Via API (admin only):
PATCH /api/users/{user_id}/role
Content-Type: application/json
X-API-Key: ls_admin_key
{"role": "viewer"}
Deactivating users
Settings → Users → find the user → Deactivate. Deactivated users cannot log in and their API keys stop working immediately. Their data is not deleted.
Via API:
DELETE /api/users/{user_id}
X-API-Key: ls_admin_key
API keys
Each user can create API keys in Settings → API Keys. Keys inherit the user’s role. API keys are passed as X-API-Key on all API requests.
Service accounts (CI, agents) should have their own API key created by an admin under a dedicated service account user.
Changing your password
Users change their own password at Settings → Profile → Change Password.
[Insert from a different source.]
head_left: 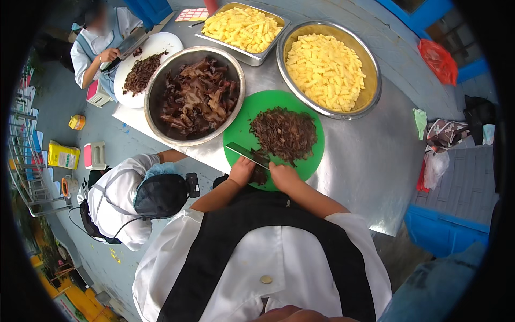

Via API (authenticated user, any role):
POST /api/users/me/change-password
Content-Type: application/json
X-API-Key: ls_your_key
{
"current_password": "your-current-password",
"new_password": "your-new-password-min-12-chars"
}
Behaviour on success (HTTP 204):
- The password is updated immediately.
- All of the user’s API keys are revoked. Any SDK clients or CI pipelines using the old API key must generate a new key from Settings → API Keys and update their configuration.
Validation rules:
| Rule | Detail |
|---|
current_password | Must match the stored password — prevents CSRF and session-hijack escalation |
new_password min length | 12 characters |
new_password max length | 128 characters |
| Common passwords rejected | admin, password, langsight, changeme, secret, 123456 |
Error responses:
| Status | Meaning |
|---|
401 | Authentication required, or current_password is incorrect |
422 | new_password fails validation (too short, too weak) |
503 | Storage backend does not support password updates |
Rate limit: 5 requests per minute (per real client IP, proxy-aware).
After a successful password change, all API keys belonging to the user are revoked immediately. SDK clients and CI pipelines will start receiving 401 errors until new keys are issued. This is intentional — it prevents a compromised API key from surviving a password rotation.